If nothing else it suggests that the time is running out as global tensions rise and Verdoux finds his fortunes dwindle in the wake of his imprisonment. But now on trial, he’s allowed to be up on the stand and mount his final defense–his rebuttal against the indiscretions of mankind. Ultimately, it’s an invariably cynical take on the ways of the world comparing his spree of mass killing to the prospects of the very scientific mass destruction of the world at present. It’s all business, war and anything else you can imagine, merely profiteering endeavors to get ahead. As he walks off to the guillotine the Priest asks him if he has anything to confess and strikingly he asserts, “I am at peace with God, my conflict is with man.”

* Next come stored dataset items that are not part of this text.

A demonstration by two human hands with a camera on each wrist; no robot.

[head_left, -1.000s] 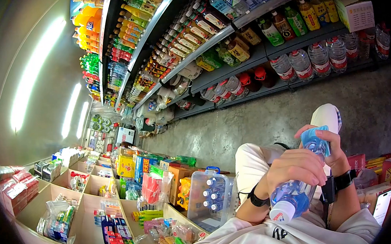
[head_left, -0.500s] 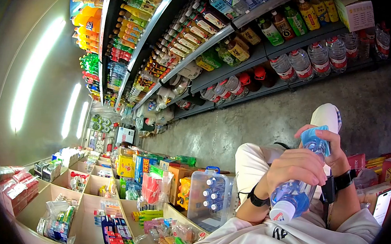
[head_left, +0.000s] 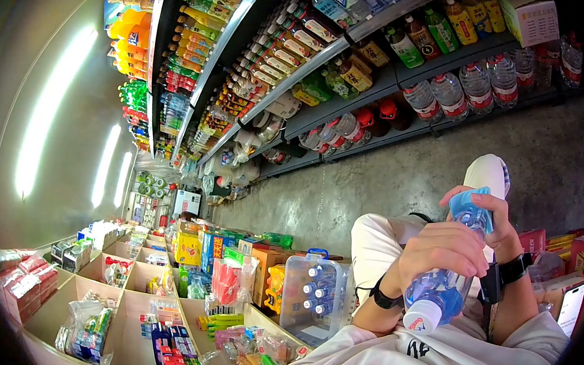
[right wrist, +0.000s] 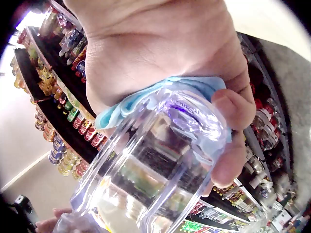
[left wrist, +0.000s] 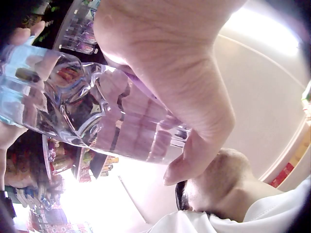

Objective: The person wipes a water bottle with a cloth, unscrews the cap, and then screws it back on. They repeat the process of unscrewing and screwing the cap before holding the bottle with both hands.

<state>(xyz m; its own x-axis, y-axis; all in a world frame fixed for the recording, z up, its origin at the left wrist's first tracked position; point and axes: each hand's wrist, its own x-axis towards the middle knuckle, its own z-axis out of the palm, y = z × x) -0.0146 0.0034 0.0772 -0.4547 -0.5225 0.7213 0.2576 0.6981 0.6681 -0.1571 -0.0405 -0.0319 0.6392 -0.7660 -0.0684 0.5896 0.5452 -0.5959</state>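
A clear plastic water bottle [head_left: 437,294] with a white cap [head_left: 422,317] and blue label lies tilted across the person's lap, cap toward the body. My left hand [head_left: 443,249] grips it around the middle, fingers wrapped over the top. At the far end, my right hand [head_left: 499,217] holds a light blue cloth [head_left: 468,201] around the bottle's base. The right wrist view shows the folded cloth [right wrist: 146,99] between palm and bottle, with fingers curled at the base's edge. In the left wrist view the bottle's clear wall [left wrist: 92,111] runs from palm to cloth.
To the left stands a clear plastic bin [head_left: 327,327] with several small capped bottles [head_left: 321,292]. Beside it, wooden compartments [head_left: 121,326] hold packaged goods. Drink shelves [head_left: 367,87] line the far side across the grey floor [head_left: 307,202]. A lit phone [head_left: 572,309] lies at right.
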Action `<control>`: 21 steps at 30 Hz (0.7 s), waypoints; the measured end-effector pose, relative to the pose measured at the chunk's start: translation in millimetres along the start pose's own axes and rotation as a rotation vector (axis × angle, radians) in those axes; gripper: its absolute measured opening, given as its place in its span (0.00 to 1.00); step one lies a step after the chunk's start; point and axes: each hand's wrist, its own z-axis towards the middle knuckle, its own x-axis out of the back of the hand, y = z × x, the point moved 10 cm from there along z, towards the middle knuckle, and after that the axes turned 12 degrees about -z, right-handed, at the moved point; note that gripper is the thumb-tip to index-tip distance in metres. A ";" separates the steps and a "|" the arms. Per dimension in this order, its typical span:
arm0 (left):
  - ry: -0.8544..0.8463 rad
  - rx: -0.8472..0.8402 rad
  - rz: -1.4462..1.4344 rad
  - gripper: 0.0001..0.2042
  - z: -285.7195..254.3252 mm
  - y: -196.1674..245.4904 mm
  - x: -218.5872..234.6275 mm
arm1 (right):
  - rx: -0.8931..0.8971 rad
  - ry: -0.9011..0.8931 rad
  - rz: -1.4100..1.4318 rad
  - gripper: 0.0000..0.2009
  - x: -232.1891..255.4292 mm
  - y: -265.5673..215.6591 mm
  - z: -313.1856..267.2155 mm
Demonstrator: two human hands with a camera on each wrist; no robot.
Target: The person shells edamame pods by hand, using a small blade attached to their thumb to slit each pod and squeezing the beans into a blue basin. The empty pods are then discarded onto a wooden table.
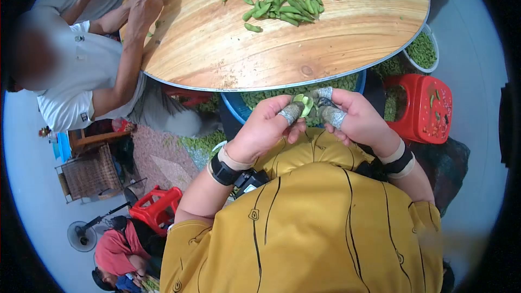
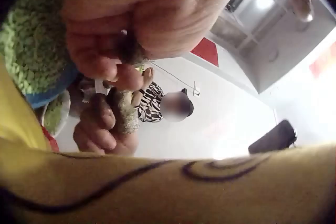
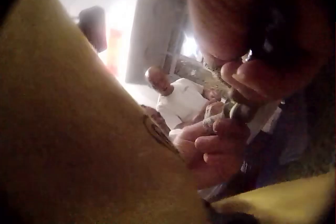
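In the head view, an opened green soybean pod (image 1: pixel 307 105) is pinched between both hands' fingertips, just past the table's near edge. My left hand (image 1: pixel 266 130) holds it from the left, with grey wrapping on its thumb. From the right, my right hand (image 1: pixel 361 119) grips it with silvery wrapping on thumb and finger. Below the hands is a blue basin (image 1: pixel 230 109) of shelled green beans. The left wrist view shows beans (image 2: pixel 34 35) beside the left hand (image 2: pixel 152 14); the fingers largely hide the pod there. In the right wrist view the fingertips meet closely.
A wooden table (image 1: pixel 347 48) bears a pile of soybean pods (image 1: pixel 285 8) and several scattered ones. At right are a red stool (image 1: pixel 429 108) and a white bucket of green beans (image 1: pixel 423 51). A person in white (image 1: pixel 103 76) sits at the left.
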 end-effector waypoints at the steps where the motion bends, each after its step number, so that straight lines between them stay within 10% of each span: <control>1: 0.003 0.000 -0.005 0.07 -0.4 -1.9 -0.8 | -0.003 -0.004 -0.002 0.12 -3.0 7.3 4.7; 3: -0.008 -0.116 0.171 0.07 -1.2 5.5 -5.8 | 0.592 0.428 -0.536 0.12 13.1 -41.1 -9.3; 9: 0.065 -0.124 0.409 0.09 -8.5 13.7 -0.5 | 0.531 0.508 -1.053 0.11 4.2 -58.3 -6.7; 21: 0.127 -0.196 0.540 0.08 -9.7 25.6 1.8 | 0.580 0.450 -1.099 0.14 -19.1 -54.7 0.3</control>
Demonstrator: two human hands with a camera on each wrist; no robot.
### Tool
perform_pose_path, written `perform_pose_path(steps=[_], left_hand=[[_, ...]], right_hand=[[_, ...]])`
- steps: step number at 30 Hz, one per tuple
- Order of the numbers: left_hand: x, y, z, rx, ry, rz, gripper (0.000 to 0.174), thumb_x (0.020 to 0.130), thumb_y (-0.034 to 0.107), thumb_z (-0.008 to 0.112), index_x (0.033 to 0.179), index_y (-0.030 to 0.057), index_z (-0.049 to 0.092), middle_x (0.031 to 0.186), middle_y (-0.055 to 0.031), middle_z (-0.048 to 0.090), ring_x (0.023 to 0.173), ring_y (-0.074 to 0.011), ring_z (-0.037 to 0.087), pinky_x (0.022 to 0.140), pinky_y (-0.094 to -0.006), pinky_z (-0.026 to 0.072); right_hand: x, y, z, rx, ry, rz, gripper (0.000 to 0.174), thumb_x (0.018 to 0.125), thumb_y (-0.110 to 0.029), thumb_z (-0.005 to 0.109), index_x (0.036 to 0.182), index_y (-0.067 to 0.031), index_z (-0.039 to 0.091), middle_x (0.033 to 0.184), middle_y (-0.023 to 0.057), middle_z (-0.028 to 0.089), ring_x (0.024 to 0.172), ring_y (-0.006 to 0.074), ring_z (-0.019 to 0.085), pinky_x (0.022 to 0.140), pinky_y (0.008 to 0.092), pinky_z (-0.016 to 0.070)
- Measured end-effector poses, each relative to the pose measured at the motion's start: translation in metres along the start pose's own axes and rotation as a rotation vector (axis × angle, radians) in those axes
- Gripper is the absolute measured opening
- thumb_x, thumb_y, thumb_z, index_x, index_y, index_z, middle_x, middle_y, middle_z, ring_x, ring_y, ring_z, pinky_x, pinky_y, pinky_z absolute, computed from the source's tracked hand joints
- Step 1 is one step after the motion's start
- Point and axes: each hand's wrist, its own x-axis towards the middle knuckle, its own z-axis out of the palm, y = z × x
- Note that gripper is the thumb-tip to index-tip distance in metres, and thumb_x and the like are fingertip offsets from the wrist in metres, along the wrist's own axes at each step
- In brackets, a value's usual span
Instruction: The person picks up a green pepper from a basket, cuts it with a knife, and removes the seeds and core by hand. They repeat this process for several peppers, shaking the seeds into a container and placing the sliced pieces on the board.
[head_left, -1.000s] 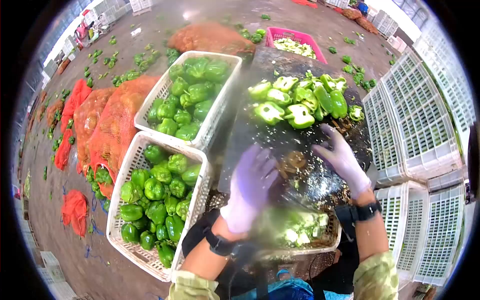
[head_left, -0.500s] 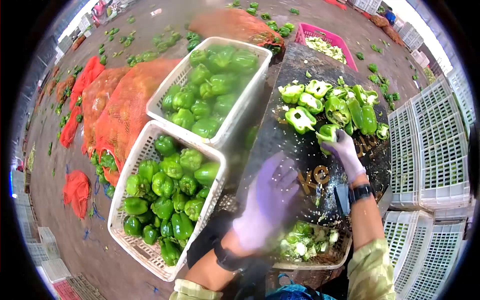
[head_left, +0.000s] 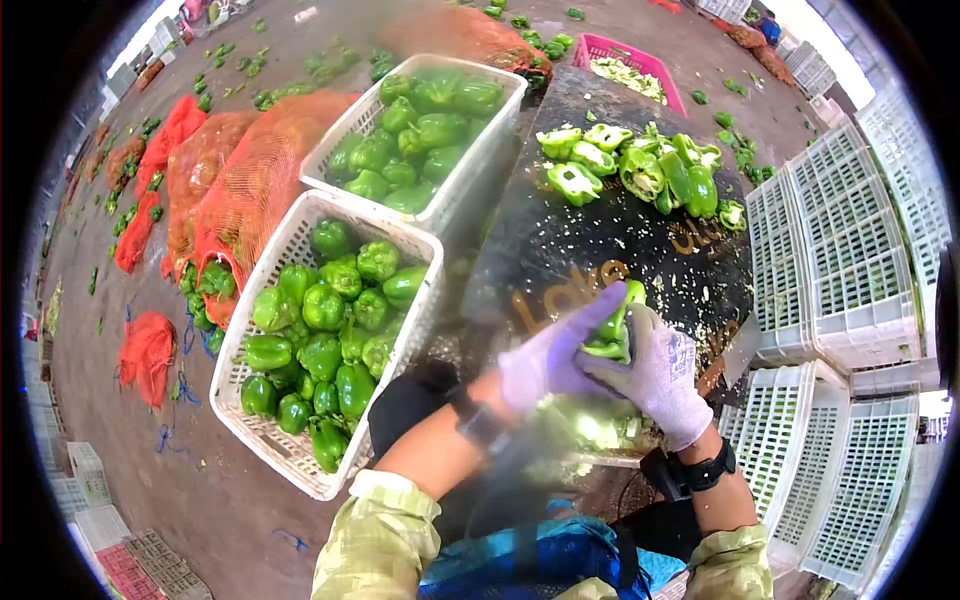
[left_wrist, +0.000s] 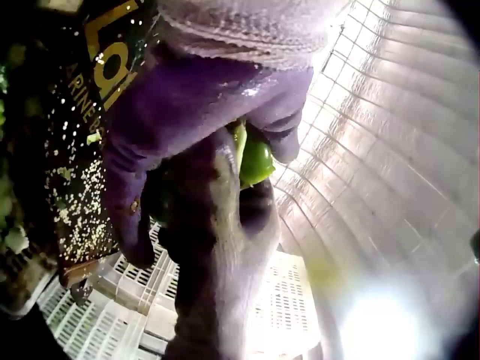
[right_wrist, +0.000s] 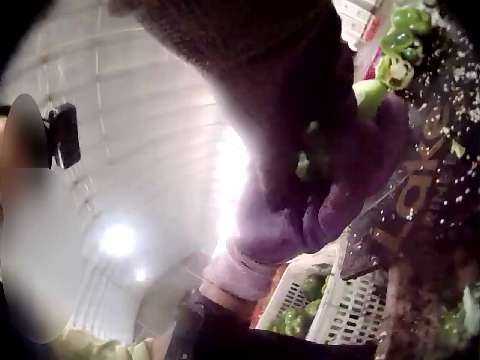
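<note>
Both gloved hands meet over the near edge of a black board (head_left: 530, 240) in the head view. Between them is a cut green bell pepper (head_left: 612, 328), its hollow side partly hidden by fingers. My left hand (head_left: 560, 355), in a white and purple glove, grips it from the left. From the right, my right hand (head_left: 665, 375) holds the same pepper with curled fingers. The left wrist view shows a strip of the green pepper (left_wrist: 257, 159) between the overlapping gloves. More halved bell peppers (head_left: 640, 170) lie heaped at the board's far end.
Two white crates (head_left: 232, 385) of whole green peppers stand at left, beside orange mesh sacks (head_left: 270, 185). Below the hands sits a basket of pepper scraps (head_left: 585, 425). Stacked white crates (head_left: 815, 250) line the right side; a pink crate (head_left: 650, 62) stands beyond the board.
My right hand reached to the pile, took hold of a cut bell pepper, and drew it back to the board's near edge. My left hand has come to grip it too.
</note>
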Motion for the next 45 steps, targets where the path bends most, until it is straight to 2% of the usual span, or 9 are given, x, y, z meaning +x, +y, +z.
perform_pose_path(steps=[4, 9, 15, 21, 23, 31, 35, 39, 45], left_hand=[[0.010, -0.009, -0.038, 0.315, -0.068, 0.166, 0.039, 0.092, 0.044, 0.056, 0.112, 0.0105, 0.059, 0.093, -0.0030, 0.066, 0.082, -0.0155, 0.066, 0.075, -0.0315, 0.0560], [0.000, -0.024, -0.047, 0.946, -0.286, 0.692, 0.055, 0.083, 0.012, 0.072, 0.132, 0.0082, 0.047, 0.122, -0.0058, 0.055, 0.112, -0.0134, 0.055, 0.097, -0.0294, 0.0475], [0.004, -0.012, -0.029, 0.476, -0.115, 0.271, 0.071, 0.070, -0.006, 0.070, 0.135, 0.0074, 0.046, 0.142, -0.0094, 0.042, 0.139, -0.0234, 0.028, 0.109, -0.0333, 0.0313], [0.013, -0.010, -0.037, 0.914, -0.236, 0.668, 0.061, 0.086, 0.006, 0.060, 0.142, 0.0122, 0.035, 0.129, -0.0077, 0.052, 0.118, -0.0182, 0.053, 0.088, -0.0302, 0.0521], [0.002, -0.013, 0.002, -0.019, -0.094, 0.168, 0.059, 0.093, 0.008, 0.054, 0.146, 0.0143, 0.030, 0.125, -0.0092, 0.055, 0.109, -0.0189, 0.060, 0.089, -0.0326, 0.0539], [0.001, -0.017, 0.015, 0.015, 0.067, 0.143, 0.053, 0.092, 0.010, 0.055, 0.142, 0.0136, 0.037, 0.122, -0.0072, 0.057, 0.105, -0.0192, 0.062, 0.089, -0.0347, 0.0534], [-0.004, -0.008, 0.014, -0.159, 0.013, 0.008, 0.040, 0.094, 0.022, 0.055, 0.130, 0.0058, 0.049, 0.121, -0.0115, 0.061, 0.105, -0.0239, 0.063, 0.091, -0.0388, 0.0529], [-0.001, -0.005, -0.003, -0.241, -0.200, 0.026, 0.045, 0.093, 0.036, 0.055, 0.130, 0.0102, 0.051, 0.125, -0.0163, 0.058, 0.108, -0.0417, 0.059, 0.089, -0.0567, 0.0494], [-0.007, 0.013, 0.003, -0.142, -0.322, 0.135, 0.060, 0.090, 0.051, 0.054, 0.136, 0.0134, 0.045, 0.130, -0.0164, 0.053, 0.111, -0.0443, 0.056, 0.092, -0.0559, 0.0488]], right_hand=[[-0.010, 0.002, -0.012, 0.154, -0.046, -0.156, 0.057, 0.069, -0.034, 0.080, 0.105, 0.0000, 0.053, 0.095, 0.0189, 0.060, 0.081, 0.0367, 0.063, 0.069, 0.0410, 0.0500], [-0.013, 0.010, -0.022, 0.583, -0.277, 0.050, 0.047, 0.072, -0.016, 0.078, 0.110, 0.0017, 0.056, 0.086, 0.0078, 0.064, 0.078, 0.0117, 0.060, 0.069, 0.0292, 0.0493], [-0.004, 0.024, 0.000, 0.784, -0.197, 0.057, 0.051, 0.065, -0.012, 0.084, 0.107, -0.0003, 0.058, 0.096, 0.0070, 0.065, 0.083, 0.0106, 0.060, 0.072, 0.0271, 0.0498], [-0.013, 0.017, -0.002, 0.718, -0.048, 0.052, 0.043, 0.062, -0.005, 0.083, 0.095, -0.0016, 0.057, 0.083, 0.0046, 0.063, 0.078, 0.0101, 0.059, 0.068, 0.0255, 0.0491], [-0.022, 0.017, -0.002, 0.745, -0.025, 0.096, 0.041, 0.063, -0.005, 0.083, 0.094, -0.0016, 0.056, 0.081, 0.0037, 0.062, 0.077, 0.0095, 0.059, 0.065, 0.0252, 0.0491], [-0.036, 0.007, -0.016, 0.436, 0.021, -0.015, 0.036, 0.064, -0.011, 0.084, 0.088, -0.0041, 0.059, 0.086, 0.0078, 0.058, 0.077, 0.0151, 0.061, 0.068, 0.0294, 0.0497], [-0.043, 0.026, -0.004, 0.928, 0.260, -0.246, 0.045, 0.061, -0.001, 0.084, 0.093, -0.0071, 0.053, 0.098, 0.0061, 0.057, 0.093, 0.0164, 0.057, 0.078, 0.0290, 0.0495], [-0.050, 0.036, -0.029, 1.524, 0.617, 0.157, 0.045, 0.077, -0.008, 0.072, 0.113, -0.0115, 0.046, 0.105, 0.0046, 0.055, 0.089, 0.0153, 0.058, 0.069, 0.0236, 0.0532], [-0.084, 0.099, -0.025, 0.329, -0.032, 0.334, 0.045, 0.078, -0.006, 0.071, 0.119, -0.0017, 0.050, 0.106, 0.0095, 0.057, 0.084, 0.0156, 0.061, 0.074, 0.0279, 0.0527]])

This is where we overtly see Chaplin’s stance once more as he stands up on his soapbox as it were but he gave us some indications earlier on as well. Verdoux’s most telling interactions come in the form of chance encounters with a particular young woman. At first, he sees her as a test case for his poison, but soon he’s taken with her words, the way she sees the world. It affects him deeply (You better go before your philosophy corrupts me ). And in a striking parallel to Limelight several years later, Chaplin’s character falls to his demise as this young woman’s fortunes increase. She doesn’t forget him. But the rest of the world isn’t quite so kind.

Monsieur Verdoux goes to the chopping block deservedly so as did Chaplin but the verdict’s still out on whether he deserved it all. Perhaps that’s what his film is getting at. He was full of faults as a human being but then again we all are. It makes sense that God is other, perfect, and outside of our messiness. It’s the rest of us that cause ruin, pain, and suffering. That’s where the blackness of this comedy finds its source and it’s something to ponder and then resolve to allay with doses of love and compassion.